Murat, a son of Ahmet I, had just celebrated his fourteenth birthday when he became sultan and for the first seven or so years of his reign it would seem the celebrations continued. He drank to excess and enjoyed himself with the members of his harem until, in September 1631, he was almost struck by lightning and vowed to reform. In 1635 he personally led a campaign into Persia against the Safavids and captured the city of Erivan. News of this victory was sent to Istanbul along with instructions that his brothers Beyazit and Süleyman should be executed during the victory celebrations, in the hope that their deaths would pass unnoticed.
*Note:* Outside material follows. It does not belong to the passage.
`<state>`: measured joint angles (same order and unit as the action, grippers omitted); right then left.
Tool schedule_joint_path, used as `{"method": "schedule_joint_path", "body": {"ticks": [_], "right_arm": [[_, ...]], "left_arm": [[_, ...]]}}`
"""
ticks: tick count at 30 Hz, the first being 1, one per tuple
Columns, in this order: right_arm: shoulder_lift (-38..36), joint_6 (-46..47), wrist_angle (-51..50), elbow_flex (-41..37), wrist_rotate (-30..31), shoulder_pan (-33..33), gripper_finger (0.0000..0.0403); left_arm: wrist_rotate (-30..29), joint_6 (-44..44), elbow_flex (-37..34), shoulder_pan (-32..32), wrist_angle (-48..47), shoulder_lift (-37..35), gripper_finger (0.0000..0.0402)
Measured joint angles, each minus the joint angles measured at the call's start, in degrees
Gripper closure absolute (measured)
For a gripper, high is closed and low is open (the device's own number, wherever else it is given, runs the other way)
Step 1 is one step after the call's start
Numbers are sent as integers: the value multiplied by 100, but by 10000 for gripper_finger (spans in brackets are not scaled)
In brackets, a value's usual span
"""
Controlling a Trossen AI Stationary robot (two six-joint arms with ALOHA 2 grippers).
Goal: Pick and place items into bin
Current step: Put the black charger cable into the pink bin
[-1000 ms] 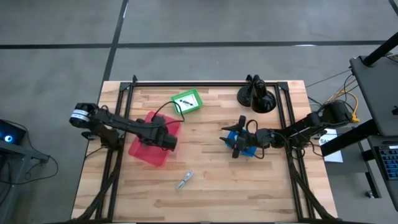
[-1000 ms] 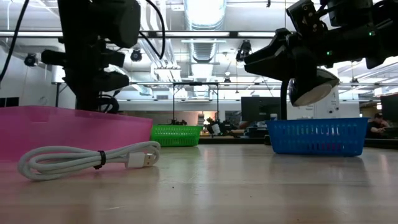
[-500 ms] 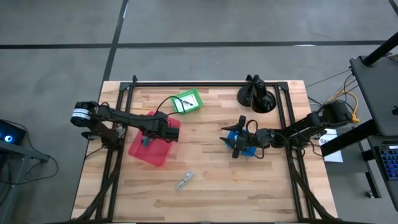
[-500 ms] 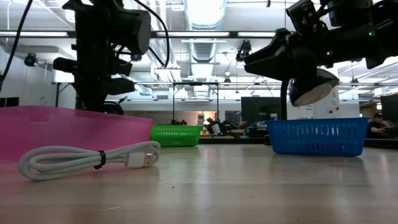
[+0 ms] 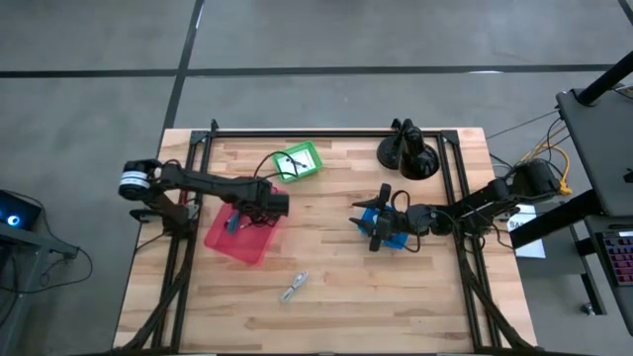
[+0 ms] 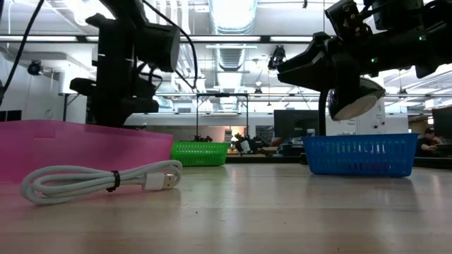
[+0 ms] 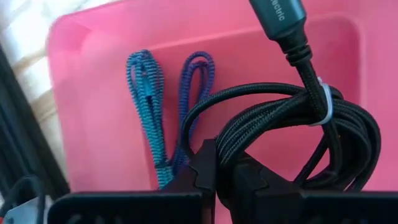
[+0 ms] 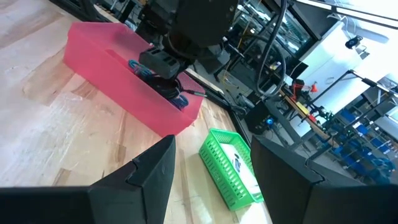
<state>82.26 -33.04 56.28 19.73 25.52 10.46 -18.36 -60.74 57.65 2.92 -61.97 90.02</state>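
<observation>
- Left gripper [image 7: 214,177] is hanging over the pink bin [image 5: 224,242], fingers clamped on a black coiled cable [image 7: 298,134]; the pinch is taking the coil at one edge, so the bundle is dangling just ahead of the fingertips.
- Cable is tied with a white band [image 7: 320,99], which is keeping the loops together, so one pinch is carrying the whole coil.
- Directly below the gripper, a teal and blue braided cable [image 7: 155,118] is lying on the bin floor. The black coil appears clear of it, poised for release.
- Right gripper [image 8: 211,180] is waiting over the blue basket [image 5: 396,232], well apart from the left one, fingers spread wide and holding nothing.
- A white cable [image 6: 99,180] is lying loose on the table, nearer the front edge than either gripper; probably a later pick.
- A green basket [image 5: 298,160] is sitting just beyond the pink bin.
</observation>
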Motion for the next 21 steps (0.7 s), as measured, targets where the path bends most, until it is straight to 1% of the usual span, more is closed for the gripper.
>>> {"method": "schedule_joint_path", "body": {"ticks": [8, 16, 21], "right_arm": [[0, 0, -38, 0, 0, 0, 207], [0, 0, -38, 0, 0, 0, 207], [0, 0, -36, 0, 0, 0, 207]], "left_arm": [[30, 136, 0, 89, 4, 88, 397], [8, 138, 0, 87, 6, 74, 353], [8, 173, 0, 87, 4, 74, 336]]}}
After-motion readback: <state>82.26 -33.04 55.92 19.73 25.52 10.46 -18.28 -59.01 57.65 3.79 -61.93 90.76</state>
In December 1635 Murat led his army in triumph through Istanbul, the first sultan to do so since Süleyman the Magnificent in the previous century – we are not counting the almost accidental victory achieved by Mehmet III in Hungary in 1596.Murat battled his love of alcohol, banning it in the city when he was sober and convinced it was evil; then falling for its temptations yet again. When drunk he was notoriously cruel. The Safavids had retaken Erivan in 1636 and Murat began to plan a major campaign in Persia with the object of reconquering Baghdad. By early 1638 he was ready to leave but, as with his predecessors, the succession was on his mind. He had fathered four sons all of whom had died of natural causes. That left just two males in the Ottoman line, Murat’s brothers Kasim and Ibrahim, both of whom were confined to the Cage. Kasim, being the elder, was the actual heir to the throne unless Murat fathered a son who survived. Kasim was terrified of Murat and, when he presented himself to his brother with good wishes for the forthcoming campaign, he was suitably deferential and humble. Murat accepted his brother’s best wishes and had him strangled later on the same day.
Baghdad surrendered to Murat in December 1638 after a five-week siege and the loss of 100,000 Turks. Murat ordered the slaughter of all survivors in the city and then returned to Istanbul once again leading a triumphant army – albeit numerically somewhat diminished. Whilst Murat had been away the old sultan Mustafa had died of natural causes. Thus Ibrahim was the only remaining prince with a claim to the throne.
After his return from Baghdad Murat spent all his time drinking and carousing and, when drunk, running through the streets of Istanbul with a drawn sword killing anyone who crossed his path. From contemporary accounts it would seem he developed cirrhosis of the liver and early in February 1640 he died after one last banquet.
In his final hours he wanted his brother Ibrahim to be killed so that the Ottoman dynasty would also come to an end, but Ibrahim’s mother saved him – and he became sultan on 9 February 1640.